The slow-cooker method, which is included here, produces a mound of unctuous and brown onions. Their fragrance fills the house long after they have turned jammy.
But I think their taste and texture are compromised by the fact that they are essentially - and lovelessly - steaming in a closed pot. They have a faux air about them - but let's agree that it's perfectly OK to work with the time and energy available.
In any case, especially in the winter, a pot of caramelized onions in the fridge can be your best buddy, a go-to ingredient that answers the "what-will-I make" question when the mind otherwise goes blank.
Caramelization, a chemical process that can be used with all vegetables and other foodstuffs, takes place when water - onions are largely composed of water - is cooked out and the vegetable's sugars are concentrated and then browned, almost to the shade of maple syrup. In the process, the raw and biting flavor of the onions (yellow onions are best for this) becomes rounder and sweet.

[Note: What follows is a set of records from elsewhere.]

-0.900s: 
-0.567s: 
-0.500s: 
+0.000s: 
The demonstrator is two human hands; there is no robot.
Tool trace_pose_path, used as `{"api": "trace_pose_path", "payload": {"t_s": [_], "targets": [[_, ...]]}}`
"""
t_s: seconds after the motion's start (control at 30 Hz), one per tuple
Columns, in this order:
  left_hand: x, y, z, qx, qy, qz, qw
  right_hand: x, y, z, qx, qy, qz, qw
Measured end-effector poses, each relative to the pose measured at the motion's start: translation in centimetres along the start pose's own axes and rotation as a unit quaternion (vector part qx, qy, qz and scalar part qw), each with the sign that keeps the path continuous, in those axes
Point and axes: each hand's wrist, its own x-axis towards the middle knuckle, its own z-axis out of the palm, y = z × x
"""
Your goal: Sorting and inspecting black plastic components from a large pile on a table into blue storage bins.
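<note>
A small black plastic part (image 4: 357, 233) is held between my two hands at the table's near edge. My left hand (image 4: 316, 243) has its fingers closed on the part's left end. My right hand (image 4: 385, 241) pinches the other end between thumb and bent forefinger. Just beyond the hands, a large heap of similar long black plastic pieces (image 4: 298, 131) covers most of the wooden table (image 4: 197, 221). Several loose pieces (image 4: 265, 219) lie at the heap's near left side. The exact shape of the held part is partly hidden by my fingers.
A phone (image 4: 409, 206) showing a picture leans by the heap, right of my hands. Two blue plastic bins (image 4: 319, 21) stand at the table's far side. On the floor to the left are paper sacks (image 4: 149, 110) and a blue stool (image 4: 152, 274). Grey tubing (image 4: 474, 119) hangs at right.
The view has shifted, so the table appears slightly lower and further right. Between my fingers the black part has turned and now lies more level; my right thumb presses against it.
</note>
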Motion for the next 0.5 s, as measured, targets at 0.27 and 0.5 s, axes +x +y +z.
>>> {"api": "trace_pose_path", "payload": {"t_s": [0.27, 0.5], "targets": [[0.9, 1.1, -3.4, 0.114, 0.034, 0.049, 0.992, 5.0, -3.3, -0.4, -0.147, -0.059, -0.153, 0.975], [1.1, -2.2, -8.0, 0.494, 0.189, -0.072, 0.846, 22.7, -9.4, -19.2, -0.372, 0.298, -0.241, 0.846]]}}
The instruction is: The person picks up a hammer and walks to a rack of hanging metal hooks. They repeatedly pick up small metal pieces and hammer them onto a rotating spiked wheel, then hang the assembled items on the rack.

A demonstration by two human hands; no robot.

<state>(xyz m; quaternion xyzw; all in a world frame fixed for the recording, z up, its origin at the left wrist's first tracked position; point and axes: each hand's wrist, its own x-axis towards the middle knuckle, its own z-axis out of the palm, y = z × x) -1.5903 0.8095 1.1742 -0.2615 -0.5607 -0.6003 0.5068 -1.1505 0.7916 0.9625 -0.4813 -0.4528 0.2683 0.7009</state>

Caramelized onions can be mixed into pasta dishes, splashed with Pernod, or mixed with cheese and placed on toasted bread slices as appetizers, used in omelets and on sandwiches. Combined with sour cream and the like, they are the backbone of many styles of dip. Pizza crust is another perfect platform.
In his acclaimed book How to Cook Everything Vegetarian, New York Times food writer and cookbook author Mark Bittman writes that caramelized onions can dissolve into and flavorfully thicken soups and sauces - the pork and cider recipe here involves just that - and perform admirably as a garnish. They can also be a lovely addition to quiche and bread doughs and can be a side dish in themselves.